> _Problem to work on_
Lines from the material below that hold the string "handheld" are what is needed; copy each of them.

========================

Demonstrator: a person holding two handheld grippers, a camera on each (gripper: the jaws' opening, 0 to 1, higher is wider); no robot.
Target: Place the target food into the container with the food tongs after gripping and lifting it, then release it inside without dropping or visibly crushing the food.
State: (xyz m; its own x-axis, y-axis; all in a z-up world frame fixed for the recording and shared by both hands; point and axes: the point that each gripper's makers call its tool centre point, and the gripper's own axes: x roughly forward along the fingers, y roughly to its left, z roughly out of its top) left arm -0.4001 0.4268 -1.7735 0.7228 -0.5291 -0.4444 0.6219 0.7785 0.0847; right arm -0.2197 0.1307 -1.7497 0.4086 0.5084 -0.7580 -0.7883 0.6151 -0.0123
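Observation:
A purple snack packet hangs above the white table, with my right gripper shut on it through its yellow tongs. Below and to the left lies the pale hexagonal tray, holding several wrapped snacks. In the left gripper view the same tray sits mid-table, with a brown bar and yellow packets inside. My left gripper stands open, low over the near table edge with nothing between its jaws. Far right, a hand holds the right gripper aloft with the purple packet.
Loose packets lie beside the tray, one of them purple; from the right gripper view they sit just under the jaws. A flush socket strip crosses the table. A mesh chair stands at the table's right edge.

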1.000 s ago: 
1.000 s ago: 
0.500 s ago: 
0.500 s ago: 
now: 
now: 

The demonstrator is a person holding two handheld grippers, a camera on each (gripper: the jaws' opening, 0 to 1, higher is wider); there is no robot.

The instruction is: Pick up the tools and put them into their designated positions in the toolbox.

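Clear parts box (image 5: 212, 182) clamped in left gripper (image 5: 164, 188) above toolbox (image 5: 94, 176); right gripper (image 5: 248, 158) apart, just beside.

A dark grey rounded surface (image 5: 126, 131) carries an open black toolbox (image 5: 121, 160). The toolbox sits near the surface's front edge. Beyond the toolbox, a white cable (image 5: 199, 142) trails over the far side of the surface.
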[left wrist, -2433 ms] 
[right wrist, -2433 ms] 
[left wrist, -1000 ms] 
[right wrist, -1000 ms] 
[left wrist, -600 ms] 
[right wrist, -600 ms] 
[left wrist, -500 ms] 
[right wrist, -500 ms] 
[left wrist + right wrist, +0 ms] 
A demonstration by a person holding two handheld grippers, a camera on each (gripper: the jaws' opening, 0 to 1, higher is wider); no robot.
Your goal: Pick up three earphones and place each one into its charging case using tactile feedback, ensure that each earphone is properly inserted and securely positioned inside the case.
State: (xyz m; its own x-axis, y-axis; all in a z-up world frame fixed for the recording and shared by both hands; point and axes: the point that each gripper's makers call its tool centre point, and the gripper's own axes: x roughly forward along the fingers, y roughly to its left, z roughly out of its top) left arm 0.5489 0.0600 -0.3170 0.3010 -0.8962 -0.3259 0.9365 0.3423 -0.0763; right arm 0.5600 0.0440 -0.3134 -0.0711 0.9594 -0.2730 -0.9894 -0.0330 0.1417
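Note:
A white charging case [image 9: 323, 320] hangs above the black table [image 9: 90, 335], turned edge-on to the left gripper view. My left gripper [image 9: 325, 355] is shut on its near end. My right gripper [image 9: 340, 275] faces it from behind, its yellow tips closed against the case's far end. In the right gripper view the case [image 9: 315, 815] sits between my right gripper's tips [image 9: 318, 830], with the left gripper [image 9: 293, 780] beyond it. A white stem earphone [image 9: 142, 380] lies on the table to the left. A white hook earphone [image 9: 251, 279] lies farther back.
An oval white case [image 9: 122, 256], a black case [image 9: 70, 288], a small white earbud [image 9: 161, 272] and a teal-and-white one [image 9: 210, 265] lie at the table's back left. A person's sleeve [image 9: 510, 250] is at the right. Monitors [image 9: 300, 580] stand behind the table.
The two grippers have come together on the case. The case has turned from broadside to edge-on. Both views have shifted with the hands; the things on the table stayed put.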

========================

> _Response box_
Demonstrator: a person holding two handheld grippers, a camera on each (gripper: the jaws' opening, 0 to 1, higher is wider); no robot.
The demonstrator is a person holding two handheld grippers, a camera on each (gripper: the jaws' opening, 0 to 1, higher is wider); there is no robot.
A demonstration by a person holding two handheld grippers, a camera on each (gripper: the jaws' opening, 0 to 1, higher is wider); no robot.

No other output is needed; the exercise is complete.